Think tank calls for EU database to help trace oligarchs’ assets

European Commission headquarters in Brussels
European Commission headquarters in Brussels

BRUSSELS (Reuters) – The European Union should create an asset database to help to track down the owners of assets held by shell companies and make EU sanctions against Russian oligarchs more effective, a think tank said on Wednesday.

The 27-nation EU has imposed restrictions on 877 individuals, including wealthy Russian oligarchs and other prominent business people, over Russia’s aggression against Ukraine.

But the EU Tax Observatory, an independent think-tank hosted at the Paris School of Economics, said part of the wealth of those sanctioned was hard to trace because of financial secrecy and a lack of a comprehensive record of beneficial owners of shell companies used to hide real ownership.

The think tank estimated about half of total Russian household wealth was held abroad.

“There is as much financial wealth held by rich Russians abroad — in the United Kingdom, Switzerland, Cyprus, and similar offshore centres — as held by the entire Russian population in Russia itself,” it said.

It said Russians used chains of shell companies via the British Virgin Islands and Cyprus to make investments or to buy European real estate.
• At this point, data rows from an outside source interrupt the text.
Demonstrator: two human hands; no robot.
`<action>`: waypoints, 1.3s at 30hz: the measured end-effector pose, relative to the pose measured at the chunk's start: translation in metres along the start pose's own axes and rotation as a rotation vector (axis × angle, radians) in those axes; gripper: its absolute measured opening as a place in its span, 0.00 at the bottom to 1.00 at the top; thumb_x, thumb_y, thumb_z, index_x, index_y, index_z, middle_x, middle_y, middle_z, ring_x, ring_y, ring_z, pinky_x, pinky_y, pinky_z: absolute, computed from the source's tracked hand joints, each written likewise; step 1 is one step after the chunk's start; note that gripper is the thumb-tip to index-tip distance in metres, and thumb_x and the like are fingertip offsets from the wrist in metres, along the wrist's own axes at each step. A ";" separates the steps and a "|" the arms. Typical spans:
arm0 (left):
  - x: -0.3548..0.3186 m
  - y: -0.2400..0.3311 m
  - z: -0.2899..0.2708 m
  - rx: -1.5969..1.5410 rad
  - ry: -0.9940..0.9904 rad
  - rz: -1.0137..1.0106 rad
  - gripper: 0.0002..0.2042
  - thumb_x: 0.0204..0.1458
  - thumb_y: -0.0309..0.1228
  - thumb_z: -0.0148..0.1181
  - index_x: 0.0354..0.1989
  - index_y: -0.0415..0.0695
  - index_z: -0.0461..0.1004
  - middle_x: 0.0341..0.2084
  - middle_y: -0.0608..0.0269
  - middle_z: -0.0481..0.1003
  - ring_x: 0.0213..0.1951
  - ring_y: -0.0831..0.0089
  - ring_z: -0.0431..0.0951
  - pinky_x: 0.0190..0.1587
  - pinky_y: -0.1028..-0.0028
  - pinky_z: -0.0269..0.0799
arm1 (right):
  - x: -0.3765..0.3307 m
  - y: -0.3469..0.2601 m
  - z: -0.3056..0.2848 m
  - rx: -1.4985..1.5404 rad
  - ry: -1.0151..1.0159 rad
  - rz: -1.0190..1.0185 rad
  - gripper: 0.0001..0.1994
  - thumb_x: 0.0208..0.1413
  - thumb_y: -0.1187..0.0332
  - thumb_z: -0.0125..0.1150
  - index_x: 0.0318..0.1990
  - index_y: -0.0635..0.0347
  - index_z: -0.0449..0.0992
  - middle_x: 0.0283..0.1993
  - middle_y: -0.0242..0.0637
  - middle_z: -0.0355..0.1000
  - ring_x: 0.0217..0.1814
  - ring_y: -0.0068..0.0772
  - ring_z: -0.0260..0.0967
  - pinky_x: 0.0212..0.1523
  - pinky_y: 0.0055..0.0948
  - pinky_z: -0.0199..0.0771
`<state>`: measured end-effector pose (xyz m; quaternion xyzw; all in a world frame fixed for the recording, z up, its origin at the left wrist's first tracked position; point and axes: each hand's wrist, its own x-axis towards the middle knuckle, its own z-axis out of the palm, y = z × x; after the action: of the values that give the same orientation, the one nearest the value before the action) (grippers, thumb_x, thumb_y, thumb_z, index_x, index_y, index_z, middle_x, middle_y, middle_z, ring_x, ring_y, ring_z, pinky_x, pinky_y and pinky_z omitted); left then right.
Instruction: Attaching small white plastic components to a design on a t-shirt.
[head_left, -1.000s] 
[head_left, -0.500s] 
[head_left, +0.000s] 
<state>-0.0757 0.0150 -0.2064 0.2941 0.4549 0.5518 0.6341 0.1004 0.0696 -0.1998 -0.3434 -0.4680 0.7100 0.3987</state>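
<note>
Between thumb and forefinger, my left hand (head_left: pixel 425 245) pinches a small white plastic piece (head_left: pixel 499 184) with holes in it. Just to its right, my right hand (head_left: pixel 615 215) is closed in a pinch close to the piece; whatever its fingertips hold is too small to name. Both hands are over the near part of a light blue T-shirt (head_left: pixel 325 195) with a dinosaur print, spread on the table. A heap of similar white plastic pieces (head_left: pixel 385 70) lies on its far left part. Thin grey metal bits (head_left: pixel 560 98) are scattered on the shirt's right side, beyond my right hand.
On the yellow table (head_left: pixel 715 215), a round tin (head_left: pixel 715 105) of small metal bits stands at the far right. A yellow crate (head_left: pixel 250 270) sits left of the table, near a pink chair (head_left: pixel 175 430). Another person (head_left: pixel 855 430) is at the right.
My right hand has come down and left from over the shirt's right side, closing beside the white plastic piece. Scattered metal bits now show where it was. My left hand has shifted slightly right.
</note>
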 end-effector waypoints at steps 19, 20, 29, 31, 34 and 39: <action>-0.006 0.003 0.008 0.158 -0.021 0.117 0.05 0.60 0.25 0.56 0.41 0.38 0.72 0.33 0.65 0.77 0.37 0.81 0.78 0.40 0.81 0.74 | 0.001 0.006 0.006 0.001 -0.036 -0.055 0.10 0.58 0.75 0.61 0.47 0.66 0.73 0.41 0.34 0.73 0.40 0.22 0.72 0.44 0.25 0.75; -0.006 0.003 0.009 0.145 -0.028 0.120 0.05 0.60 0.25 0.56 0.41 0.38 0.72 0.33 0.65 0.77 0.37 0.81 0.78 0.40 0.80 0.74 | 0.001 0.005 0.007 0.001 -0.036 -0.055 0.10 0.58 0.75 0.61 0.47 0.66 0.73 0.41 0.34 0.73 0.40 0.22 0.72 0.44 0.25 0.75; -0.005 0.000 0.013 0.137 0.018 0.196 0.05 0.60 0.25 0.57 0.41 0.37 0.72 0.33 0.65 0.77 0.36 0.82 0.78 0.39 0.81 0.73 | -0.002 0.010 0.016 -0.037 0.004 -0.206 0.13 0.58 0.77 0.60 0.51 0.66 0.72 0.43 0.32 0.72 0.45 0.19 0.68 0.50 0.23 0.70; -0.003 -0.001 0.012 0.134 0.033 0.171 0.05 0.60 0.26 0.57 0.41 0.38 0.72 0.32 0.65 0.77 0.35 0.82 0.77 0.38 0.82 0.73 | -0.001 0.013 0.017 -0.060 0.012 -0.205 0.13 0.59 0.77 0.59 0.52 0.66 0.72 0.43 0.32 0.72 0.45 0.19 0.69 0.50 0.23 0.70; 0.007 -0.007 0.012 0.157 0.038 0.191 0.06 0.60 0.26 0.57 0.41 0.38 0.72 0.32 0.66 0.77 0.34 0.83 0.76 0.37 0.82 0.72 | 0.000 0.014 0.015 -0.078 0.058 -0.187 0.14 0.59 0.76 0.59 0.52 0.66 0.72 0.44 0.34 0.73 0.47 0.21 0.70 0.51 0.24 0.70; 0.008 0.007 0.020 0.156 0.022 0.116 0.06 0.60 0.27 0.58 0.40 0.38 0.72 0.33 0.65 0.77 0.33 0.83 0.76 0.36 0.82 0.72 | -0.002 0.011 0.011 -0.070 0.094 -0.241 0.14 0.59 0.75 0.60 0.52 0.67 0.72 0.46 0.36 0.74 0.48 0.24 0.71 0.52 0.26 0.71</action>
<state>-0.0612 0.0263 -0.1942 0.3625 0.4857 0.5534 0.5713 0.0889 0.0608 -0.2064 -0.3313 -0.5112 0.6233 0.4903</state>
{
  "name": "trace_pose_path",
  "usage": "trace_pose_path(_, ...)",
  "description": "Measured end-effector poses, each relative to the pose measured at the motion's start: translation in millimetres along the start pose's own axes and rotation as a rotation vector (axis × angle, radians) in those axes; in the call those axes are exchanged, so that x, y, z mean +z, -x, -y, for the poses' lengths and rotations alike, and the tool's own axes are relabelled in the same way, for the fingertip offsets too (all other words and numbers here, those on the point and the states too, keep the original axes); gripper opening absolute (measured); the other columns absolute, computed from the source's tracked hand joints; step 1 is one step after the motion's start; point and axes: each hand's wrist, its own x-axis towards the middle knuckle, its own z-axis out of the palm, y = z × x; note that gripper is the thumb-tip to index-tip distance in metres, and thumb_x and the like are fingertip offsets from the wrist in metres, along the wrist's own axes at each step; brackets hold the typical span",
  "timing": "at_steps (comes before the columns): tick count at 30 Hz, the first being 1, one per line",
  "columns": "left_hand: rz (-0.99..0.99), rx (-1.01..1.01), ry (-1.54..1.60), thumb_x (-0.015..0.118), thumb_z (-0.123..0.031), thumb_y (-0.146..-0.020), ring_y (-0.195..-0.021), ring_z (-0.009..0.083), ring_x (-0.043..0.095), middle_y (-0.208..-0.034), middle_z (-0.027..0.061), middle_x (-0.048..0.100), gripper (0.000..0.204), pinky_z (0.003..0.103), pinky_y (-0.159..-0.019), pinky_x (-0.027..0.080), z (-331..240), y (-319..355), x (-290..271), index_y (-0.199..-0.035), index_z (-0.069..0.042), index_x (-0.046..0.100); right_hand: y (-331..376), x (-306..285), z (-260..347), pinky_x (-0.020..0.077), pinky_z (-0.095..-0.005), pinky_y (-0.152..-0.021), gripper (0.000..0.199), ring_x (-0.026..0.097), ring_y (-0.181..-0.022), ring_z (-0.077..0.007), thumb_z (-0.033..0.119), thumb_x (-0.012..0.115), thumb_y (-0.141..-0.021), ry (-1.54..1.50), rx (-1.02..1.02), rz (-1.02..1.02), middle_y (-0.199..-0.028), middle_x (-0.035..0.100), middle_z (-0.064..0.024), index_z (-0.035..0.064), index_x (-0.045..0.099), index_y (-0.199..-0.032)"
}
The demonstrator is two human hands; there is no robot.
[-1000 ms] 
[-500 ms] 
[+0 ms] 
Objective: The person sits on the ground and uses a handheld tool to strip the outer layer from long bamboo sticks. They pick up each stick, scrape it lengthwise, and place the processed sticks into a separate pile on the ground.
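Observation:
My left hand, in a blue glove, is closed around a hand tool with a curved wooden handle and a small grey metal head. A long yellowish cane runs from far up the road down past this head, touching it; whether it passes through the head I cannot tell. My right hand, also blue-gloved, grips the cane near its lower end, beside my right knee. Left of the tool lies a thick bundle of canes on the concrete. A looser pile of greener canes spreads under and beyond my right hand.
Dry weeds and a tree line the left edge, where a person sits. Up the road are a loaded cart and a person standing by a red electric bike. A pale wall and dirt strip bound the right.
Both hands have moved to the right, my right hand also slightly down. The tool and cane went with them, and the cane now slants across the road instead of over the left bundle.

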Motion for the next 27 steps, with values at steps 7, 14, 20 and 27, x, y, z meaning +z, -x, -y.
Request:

Russian citizens also used golden visa schemes offered by certain European countries to obtain residence or citizenship in exchange for investment, it said.

“A comprehensive database tracking where and by whom wealth is held could increase the efficiency of targeted sanctions,” the authors of the paper – Theresa Neef, Panayiotis Nicolaides, Lucas Chancel, Thomas Piketty and Gabriel Zucman said.

They said an EU task force could collect, cross-check and analyse all available information on wealth and assets held in EU countries by wealthy individuals above a given threshold.

This could pave the way for a permanent European Asset Registry that would gather wealth information across all asset types and could be used to fight financial crime, they said.